He extended his arms out and cascaded like a feather, swinging gleefully back and forth in big swoops until his feet touched the ground. As the tips of his toes pressed to the grass, he made a flock of doves explode from the dirt and escape to the sky. The sound of their wings drumming was fantastic to him and he stuck his hands in his pockets watching them soar above the clouds. He walked casually to the lake, pausing only to call up an apple tree and pluck one of the fruits from the branches. He had finished it by the time he arrived and dismissed the core, brushing his hands against his clothes. The lake was shiny-smooth and still persisted as a mirror in the ground. He found a slight slope against one of the shores of the lake and stood atop it, looking over the water. He sat down and hung his legs off the side. His toes glanced the water and ripples started to curve over the surface, but he stopped them. The storks returned, flying noisily to the far side. Some landed near the edge and leaned their beaks in for a drink, but the boy frowned and froze them still. He wanted to be the one to break the calm of the lake, not them. He dipped his foot into the water, making sure to keep all ripples away. The water was cold, icy even. He shivered and adjusted it, making it warmer, but not warm enough that it would be like soup. He kept it as cool as he did the winds when he was flying, warm enough to stand, but still cool and carrying kisses.

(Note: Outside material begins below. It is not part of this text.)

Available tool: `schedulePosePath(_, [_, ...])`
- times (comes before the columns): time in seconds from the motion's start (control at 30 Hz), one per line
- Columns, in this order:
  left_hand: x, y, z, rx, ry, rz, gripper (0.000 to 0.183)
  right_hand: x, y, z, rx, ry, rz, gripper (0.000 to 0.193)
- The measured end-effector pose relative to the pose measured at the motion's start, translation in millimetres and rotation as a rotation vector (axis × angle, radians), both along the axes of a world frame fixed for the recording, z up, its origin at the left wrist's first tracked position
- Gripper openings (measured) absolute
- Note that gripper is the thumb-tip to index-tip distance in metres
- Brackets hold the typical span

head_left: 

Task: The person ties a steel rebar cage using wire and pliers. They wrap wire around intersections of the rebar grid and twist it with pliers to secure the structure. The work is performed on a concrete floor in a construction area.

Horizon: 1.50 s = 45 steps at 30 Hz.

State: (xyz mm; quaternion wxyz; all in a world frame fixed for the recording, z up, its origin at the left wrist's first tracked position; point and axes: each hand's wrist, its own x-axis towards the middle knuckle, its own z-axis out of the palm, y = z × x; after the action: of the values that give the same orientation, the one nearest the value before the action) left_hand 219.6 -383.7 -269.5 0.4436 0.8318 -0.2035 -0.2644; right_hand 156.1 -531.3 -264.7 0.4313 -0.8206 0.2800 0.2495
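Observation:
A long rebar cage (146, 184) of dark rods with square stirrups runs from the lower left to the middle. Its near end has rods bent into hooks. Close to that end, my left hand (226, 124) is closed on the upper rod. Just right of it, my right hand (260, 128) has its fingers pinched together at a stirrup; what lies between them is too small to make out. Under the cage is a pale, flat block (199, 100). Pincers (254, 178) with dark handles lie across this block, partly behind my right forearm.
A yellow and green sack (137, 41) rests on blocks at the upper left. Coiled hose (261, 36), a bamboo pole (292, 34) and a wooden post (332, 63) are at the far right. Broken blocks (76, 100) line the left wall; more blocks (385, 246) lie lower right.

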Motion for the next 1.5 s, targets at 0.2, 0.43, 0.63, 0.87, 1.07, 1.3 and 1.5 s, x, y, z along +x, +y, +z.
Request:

He smiled at the perfection and with a small grunt, pushed off slope. The surface shook in countless ripples rolling to each long corner of the lake. It was much deeper then the boy expected and to avoid getting the warm water in his lungs, he put a flat rise of earth under his feet. Once he was comfortable swimming, he put the lake bottom flat again and swam to the storks on the other side. He ran his hand down the long beak of the one closest to the water and smiled at it. He set them free and they fluttered wild at the boy’s sudden presence. They flocked to the other side of the lake, where the boy had come from and all congregated around the slope he had used to enter. 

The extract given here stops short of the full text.